------ The data ------

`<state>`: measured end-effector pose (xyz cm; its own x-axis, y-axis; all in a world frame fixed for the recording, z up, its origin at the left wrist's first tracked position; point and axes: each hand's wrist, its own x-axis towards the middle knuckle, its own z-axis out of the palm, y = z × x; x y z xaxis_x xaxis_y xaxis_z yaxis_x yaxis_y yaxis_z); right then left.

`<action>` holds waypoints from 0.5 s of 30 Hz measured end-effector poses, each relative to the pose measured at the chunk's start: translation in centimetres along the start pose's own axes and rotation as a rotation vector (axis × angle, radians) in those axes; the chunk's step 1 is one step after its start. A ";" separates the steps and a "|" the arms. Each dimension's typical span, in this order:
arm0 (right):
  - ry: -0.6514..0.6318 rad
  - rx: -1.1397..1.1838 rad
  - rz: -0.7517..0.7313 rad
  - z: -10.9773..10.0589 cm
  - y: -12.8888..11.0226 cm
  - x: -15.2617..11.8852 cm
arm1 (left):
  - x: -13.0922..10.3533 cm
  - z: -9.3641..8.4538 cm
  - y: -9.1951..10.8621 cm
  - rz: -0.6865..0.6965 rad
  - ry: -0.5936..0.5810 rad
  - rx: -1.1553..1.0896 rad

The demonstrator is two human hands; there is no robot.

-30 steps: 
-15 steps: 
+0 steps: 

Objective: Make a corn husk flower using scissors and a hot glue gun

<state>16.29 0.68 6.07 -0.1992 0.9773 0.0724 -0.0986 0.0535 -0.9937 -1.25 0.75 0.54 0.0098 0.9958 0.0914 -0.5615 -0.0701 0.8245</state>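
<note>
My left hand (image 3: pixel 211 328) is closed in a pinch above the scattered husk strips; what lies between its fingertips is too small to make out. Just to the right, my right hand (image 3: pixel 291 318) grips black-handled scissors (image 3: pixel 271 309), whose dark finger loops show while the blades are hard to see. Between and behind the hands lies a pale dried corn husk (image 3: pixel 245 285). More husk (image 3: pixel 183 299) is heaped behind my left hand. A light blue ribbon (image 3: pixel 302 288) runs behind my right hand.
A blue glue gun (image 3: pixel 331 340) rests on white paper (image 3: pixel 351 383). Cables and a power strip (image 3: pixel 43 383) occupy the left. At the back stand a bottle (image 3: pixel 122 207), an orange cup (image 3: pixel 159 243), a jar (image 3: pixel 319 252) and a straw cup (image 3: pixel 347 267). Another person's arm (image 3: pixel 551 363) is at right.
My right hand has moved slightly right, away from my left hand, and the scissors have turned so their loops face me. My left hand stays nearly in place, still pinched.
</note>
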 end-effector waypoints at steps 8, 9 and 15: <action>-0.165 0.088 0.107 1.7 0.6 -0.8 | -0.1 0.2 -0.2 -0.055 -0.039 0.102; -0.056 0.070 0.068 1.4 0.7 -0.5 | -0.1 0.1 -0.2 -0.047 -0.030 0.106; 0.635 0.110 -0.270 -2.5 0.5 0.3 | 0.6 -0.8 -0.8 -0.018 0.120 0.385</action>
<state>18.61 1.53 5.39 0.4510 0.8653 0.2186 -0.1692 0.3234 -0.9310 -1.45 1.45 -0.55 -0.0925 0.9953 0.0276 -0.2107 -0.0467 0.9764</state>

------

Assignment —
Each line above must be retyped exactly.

Reply to the task —
`<state>`: measured end-effector pose (xyz cm; its own x-axis, y-axis; all in a world frame fixed for the recording, z up, its origin at the left wrist's first tracked position; point and axes: each hand's wrist, its own x-axis towards the middle knuckle, its own z-axis out of the palm, y = z × x; x y z xaxis_x xaxis_y xaxis_z yaxis_x yaxis_y yaxis_z); right then left.

`<action>` holds waypoints from 0.5 s of 30 Hz measured end-effector poses, each relative to the pose measured at the chunk's start: translation in centimetres along the start pose's own axes and rotation as a rotation vector (axis × angle, radians) in those axes; the chunk's step 1 is one step after its start. A ";" separates the steps and a "|" the arms. Each dimension's typical span, in this order:
arm0 (right):
  - ry: -0.6514..0.6318 rad
  - rx: -1.1397..1.1838 rad
  - rz: -0.7517..0.7313 rad
  - z: -10.9773..10.0589 cm
  - y: -12.8888..11.0226 cm
  - x: -15.2617..11.8852 cm
arm1 (left):
  - x: -13.0922..10.3533 cm
  - z: -9.3641..8.4538 cm
  - y: -9.1951..10.8621 cm
  - rz: -0.6865..0.6965 rad
  - ry: -0.5936..0.5810 rad
  - rx: -1.1553..1.0896 rad

The demonstrator is two human hands; there is no robot.

-30 steps: 
-15 steps: 
+0 steps: 

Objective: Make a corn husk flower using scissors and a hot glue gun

<state>16.29 0.68 6.07 -0.1992 0.9773 0.0724 -0.0986 0.0535 -0.9937 -1.25 0.75 0.54 0.0098 0.9958 0.0914 -0.5615 -0.0701 0.8245</state>
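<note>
My left hand (image 3: pixel 211 328) is closed in a pinch above the scattered husk strips; what lies between its fingertips is too small to make out. Just to the right, my right hand (image 3: pixel 291 318) grips black-handled scissors (image 3: pixel 271 309), whose dark finger loops show while the blades are hard to see. Between and behind the hands lies a pale dried corn husk (image 3: pixel 245 285). More husk (image 3: pixel 183 299) is heaped behind my left hand. A light blue ribbon (image 3: pixel 302 288) runs behind my right hand.
A blue glue gun (image 3: pixel 331 340) rests on white paper (image 3: pixel 351 383). Cables and a power strip (image 3: pixel 43 383) occupy the left. At the back stand a bottle (image 3: pixel 122 207), an orange cup (image 3: pixel 159 243), a jar (image 3: pixel 319 252) and a straw cup (image 3: pixel 347 267). Another person's arm (image 3: pixel 551 363) is at right.
My right hand has moved slightly right, away from my left hand, and the scissors have turned so their loops face me. My left hand stays nearly in place, still pinched.
</note>
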 end-effector waypoints at steps 8, 9 and 15: <action>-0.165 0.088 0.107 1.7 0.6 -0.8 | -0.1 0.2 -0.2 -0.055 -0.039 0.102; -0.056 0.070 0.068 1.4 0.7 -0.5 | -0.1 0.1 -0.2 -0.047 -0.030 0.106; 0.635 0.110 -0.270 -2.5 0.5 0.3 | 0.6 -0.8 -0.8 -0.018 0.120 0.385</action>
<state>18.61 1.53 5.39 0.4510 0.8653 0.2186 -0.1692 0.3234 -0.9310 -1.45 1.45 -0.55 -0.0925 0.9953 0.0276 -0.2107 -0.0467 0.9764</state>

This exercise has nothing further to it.